→ **Exercise instructions**
From the data below, return only the lines from the one with "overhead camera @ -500" through the one with "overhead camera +", exact and inclusive, with pictures left out.

→ **The data**

☆ ☆ ☆ ☆ ☆

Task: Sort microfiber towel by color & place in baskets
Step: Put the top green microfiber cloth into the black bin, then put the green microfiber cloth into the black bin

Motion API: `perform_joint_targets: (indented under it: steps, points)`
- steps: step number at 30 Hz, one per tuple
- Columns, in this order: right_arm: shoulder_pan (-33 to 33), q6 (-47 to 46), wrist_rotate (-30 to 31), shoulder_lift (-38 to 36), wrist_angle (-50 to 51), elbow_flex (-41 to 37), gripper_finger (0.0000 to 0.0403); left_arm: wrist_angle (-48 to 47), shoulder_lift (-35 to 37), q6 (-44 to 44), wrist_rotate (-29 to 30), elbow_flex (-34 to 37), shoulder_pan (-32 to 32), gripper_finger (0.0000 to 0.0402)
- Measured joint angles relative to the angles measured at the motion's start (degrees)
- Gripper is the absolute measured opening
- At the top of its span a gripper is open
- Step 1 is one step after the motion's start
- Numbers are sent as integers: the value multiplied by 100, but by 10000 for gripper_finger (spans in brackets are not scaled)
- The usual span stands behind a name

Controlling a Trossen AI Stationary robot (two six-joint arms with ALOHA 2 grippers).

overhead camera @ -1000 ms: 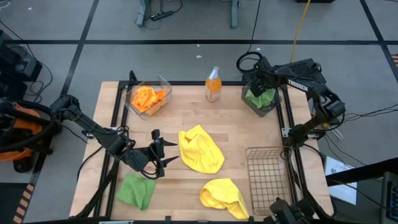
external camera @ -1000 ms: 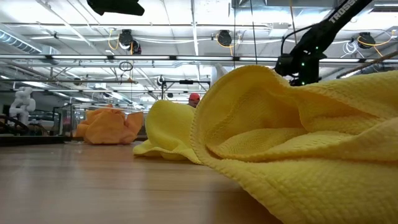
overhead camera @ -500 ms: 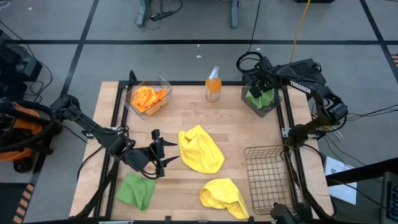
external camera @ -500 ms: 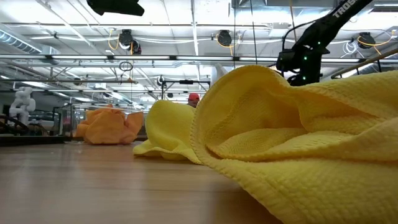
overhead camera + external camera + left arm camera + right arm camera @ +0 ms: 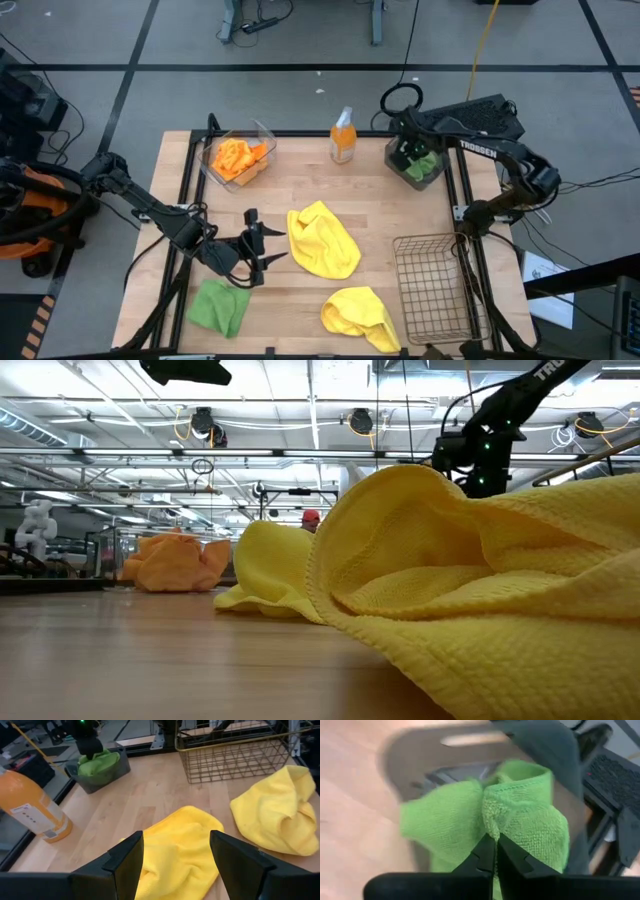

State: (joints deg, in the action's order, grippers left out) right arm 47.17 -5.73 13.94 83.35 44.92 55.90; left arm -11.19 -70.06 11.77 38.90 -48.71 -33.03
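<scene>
Two orange towels (image 5: 238,158) lie in the clear basket (image 5: 262,133) at the far left. A green towel (image 5: 520,820) sits in the dark basket (image 5: 437,175) at the far right, and my right gripper (image 5: 495,841) hangs shut just over it. Another green towel (image 5: 218,305) lies on the table at the near left. Two yellow towels (image 5: 322,240) (image 5: 360,315) lie mid-table. My left gripper (image 5: 175,865) stands open above the table, level with the larger yellow towel's left edge. My right gripper points steeply down at the top fold (image 5: 492,822) of the green towel in the dark basket, its two fingers shut together. Whether their tips touch the cloth, I cannot tell.
A brown wire basket (image 5: 432,290) stands at the near right. An orange spray bottle (image 5: 343,137) stands at the far edge between the clear and dark baskets. Bare wood shows between the clear basket and the yellow towels.
My right gripper has moved toward the table's left edge, from above the middle of the dark basket to above its left side. The towels and my left gripper have kept still.
</scene>
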Motion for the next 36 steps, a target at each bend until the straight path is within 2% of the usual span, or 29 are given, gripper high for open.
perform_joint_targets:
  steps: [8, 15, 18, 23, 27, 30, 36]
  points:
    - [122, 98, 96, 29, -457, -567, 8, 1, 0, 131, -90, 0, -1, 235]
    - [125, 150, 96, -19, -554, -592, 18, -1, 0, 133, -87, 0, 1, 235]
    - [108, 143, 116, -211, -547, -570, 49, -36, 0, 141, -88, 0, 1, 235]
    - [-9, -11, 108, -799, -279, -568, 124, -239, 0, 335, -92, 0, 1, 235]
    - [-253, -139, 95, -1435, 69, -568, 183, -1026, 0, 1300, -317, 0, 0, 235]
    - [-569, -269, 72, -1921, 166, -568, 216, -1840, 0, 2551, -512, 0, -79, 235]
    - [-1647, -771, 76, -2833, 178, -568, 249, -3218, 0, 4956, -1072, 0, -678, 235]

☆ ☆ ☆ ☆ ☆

→ **Problem solution**
overhead camera @ -500 ms: 
external camera @ -500 ms: 
overhead camera + external camera + left arm camera + right arm camera @ +0 ms: 

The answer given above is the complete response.